*WHAT IS REQUIRED*
Every line of the listing below should be written out exactly, minus its pictures.
────────
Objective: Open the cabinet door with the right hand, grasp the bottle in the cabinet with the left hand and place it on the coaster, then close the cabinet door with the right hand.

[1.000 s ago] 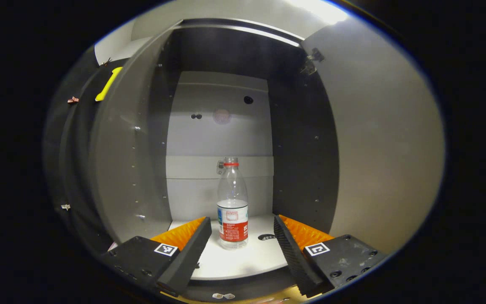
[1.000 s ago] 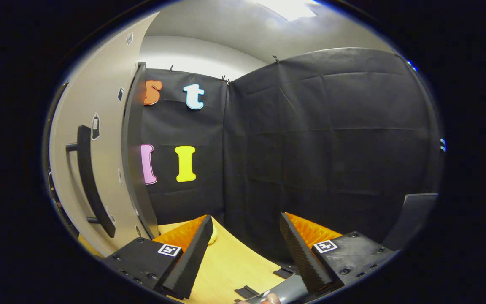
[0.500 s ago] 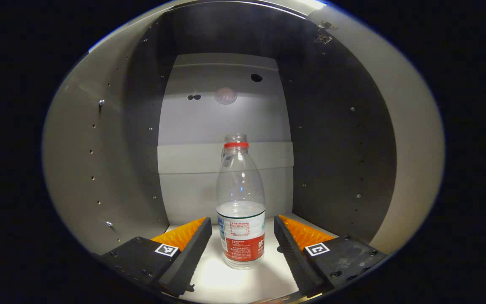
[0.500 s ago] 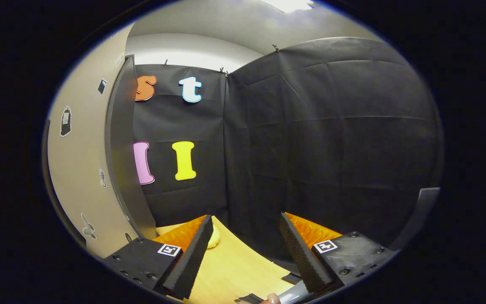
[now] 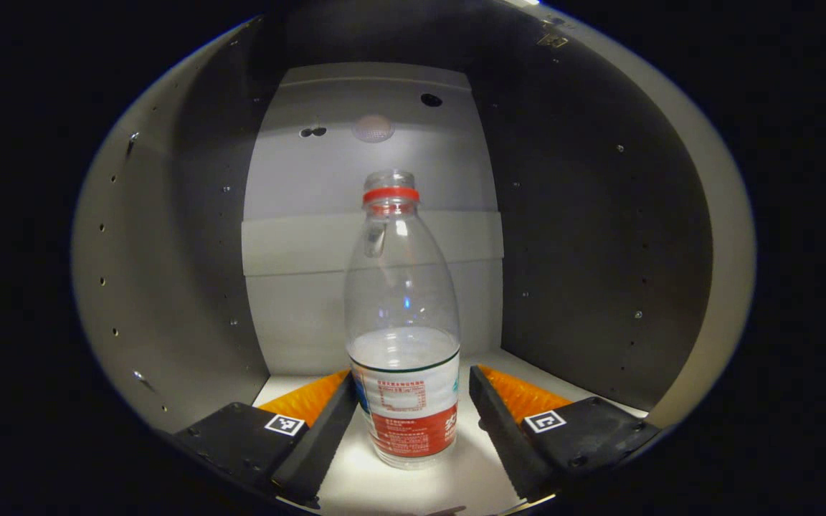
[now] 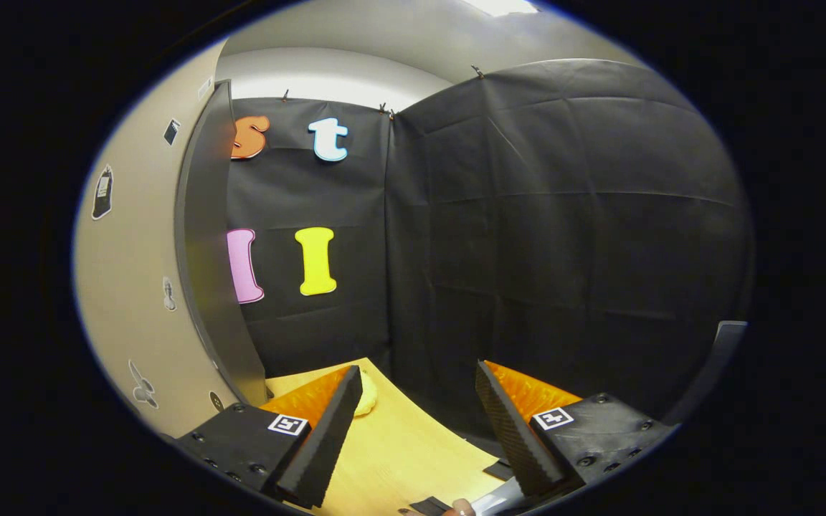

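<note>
Grey cabinet (image 5: 169, 287) walls — bottle (image 5: 402, 344) upright between parted left jaws; right jaws parted, empty, over table (image 6: 391, 459).

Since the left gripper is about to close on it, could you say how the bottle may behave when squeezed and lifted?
The bottle looks thin, clear plastic, so it may dent. It seems under half full, probably light. Tall and narrow, it could tip if nudged.

Each handheld gripper, the left gripper (image 5: 410, 423) and the right gripper (image 6: 416, 423), carries two wedge-shaped fingers (image 5: 320, 441) with ridged inner faces, mounted on black blocks (image 6: 241, 444) studded with dark screws. A small square black-and-white marker (image 6: 553, 418) sits atop every block.
</note>
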The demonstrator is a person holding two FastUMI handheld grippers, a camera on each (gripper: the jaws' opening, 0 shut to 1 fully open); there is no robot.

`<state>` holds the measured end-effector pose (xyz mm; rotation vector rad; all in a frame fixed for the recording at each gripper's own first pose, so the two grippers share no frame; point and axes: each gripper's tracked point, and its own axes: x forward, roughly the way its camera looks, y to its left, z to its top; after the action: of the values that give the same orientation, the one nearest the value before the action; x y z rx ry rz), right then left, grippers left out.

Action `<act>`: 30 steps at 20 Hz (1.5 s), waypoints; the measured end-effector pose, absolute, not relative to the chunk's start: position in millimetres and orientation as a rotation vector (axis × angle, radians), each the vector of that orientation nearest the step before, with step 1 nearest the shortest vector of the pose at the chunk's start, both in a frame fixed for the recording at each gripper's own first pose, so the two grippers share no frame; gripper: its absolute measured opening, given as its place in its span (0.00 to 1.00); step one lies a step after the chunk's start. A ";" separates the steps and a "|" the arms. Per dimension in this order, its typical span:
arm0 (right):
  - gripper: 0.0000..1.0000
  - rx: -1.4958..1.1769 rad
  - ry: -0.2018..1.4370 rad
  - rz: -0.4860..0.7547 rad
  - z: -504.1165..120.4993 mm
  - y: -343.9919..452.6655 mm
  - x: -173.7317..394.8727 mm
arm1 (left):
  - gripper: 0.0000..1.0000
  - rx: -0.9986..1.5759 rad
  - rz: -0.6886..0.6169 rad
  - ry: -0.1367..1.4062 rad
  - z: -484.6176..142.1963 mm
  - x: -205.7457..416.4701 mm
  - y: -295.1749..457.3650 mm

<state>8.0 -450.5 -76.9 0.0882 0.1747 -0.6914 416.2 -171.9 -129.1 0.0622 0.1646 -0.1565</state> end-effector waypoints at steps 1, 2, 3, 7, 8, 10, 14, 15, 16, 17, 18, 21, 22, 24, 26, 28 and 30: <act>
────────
*RESPONSE TO THE EXERCISE*
Objective: Open the cabinet door with the right hand, grasp the bottle in the cabinet with the left hand and place it on the coaster, then close the cabinet door with the right hand.

[1.000 s ago] 
[1.000 s ago] 
[0.500 s ago] 
[0.500 s ago] 
[now] 
[now] 

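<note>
Grey cabinet (image 5: 169, 287) walls — bottle (image 5: 402, 344) upright between parted left jaws; right jaws parted, empty, over table (image 6: 391, 459).

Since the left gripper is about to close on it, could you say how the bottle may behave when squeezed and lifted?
The bottle looks thin, clear plastic, so it may dent. It seems under half full, probably light. Tall and narrow, it could tip if nudged.

Each handheld gripper, the left gripper (image 5: 410, 423) and the right gripper (image 6: 416, 423), carries two wedge-shaped fingers (image 5: 320, 441) with ridged inner faces, mounted on black blocks (image 6: 241, 444) studded with dark screws. A small square black-and-white marker (image 6: 553, 418) sits atop every block.
</note>
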The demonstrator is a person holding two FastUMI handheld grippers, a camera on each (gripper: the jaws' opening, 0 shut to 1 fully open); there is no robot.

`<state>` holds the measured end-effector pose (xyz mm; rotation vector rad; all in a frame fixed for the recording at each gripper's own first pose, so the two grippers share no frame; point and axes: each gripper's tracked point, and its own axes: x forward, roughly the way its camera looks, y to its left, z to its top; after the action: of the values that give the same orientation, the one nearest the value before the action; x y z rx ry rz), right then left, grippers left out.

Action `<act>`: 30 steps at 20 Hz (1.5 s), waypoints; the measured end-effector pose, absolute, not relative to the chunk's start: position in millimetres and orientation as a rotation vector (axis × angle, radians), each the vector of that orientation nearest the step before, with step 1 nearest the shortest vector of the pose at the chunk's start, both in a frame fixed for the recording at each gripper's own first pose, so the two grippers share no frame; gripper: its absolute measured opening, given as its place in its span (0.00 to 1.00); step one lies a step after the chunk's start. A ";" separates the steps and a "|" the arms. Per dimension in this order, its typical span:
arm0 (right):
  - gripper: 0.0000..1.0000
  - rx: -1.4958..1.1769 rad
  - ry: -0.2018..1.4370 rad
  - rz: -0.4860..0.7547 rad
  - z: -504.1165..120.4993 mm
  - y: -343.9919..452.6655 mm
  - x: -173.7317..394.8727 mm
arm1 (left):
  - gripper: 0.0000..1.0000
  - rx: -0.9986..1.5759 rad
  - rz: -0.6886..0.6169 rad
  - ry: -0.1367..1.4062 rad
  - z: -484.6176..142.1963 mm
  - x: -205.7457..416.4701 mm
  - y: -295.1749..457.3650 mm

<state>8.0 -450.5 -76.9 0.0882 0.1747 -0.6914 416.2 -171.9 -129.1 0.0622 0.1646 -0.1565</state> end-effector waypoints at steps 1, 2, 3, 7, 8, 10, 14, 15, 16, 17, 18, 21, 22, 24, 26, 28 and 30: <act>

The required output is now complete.